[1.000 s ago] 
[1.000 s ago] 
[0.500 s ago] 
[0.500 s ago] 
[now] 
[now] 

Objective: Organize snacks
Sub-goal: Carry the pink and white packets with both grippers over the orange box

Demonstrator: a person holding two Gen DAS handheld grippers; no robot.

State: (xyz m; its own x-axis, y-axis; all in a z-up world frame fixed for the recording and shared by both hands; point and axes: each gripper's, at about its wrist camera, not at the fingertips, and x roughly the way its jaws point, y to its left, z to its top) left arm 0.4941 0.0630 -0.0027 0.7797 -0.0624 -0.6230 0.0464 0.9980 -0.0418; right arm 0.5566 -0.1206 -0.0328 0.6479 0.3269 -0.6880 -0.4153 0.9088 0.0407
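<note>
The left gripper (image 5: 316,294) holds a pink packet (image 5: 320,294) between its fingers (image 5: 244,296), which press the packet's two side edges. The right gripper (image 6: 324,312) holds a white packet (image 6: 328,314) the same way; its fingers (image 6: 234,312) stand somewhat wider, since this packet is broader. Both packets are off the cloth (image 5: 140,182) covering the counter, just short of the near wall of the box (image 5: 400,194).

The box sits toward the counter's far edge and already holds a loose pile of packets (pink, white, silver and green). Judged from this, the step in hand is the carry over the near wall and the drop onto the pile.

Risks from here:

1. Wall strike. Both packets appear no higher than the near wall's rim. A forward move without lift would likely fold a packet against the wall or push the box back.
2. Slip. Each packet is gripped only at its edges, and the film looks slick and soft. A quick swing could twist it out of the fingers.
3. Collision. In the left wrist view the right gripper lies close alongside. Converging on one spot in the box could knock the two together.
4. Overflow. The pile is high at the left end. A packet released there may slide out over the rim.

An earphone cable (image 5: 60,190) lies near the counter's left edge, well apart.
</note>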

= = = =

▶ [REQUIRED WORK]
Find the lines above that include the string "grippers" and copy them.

▶ [SOLUTION FOR THIS PROBLEM]
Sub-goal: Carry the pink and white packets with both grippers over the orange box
Demonstrator: a person holding two Gen DAS handheld grippers; no robot.

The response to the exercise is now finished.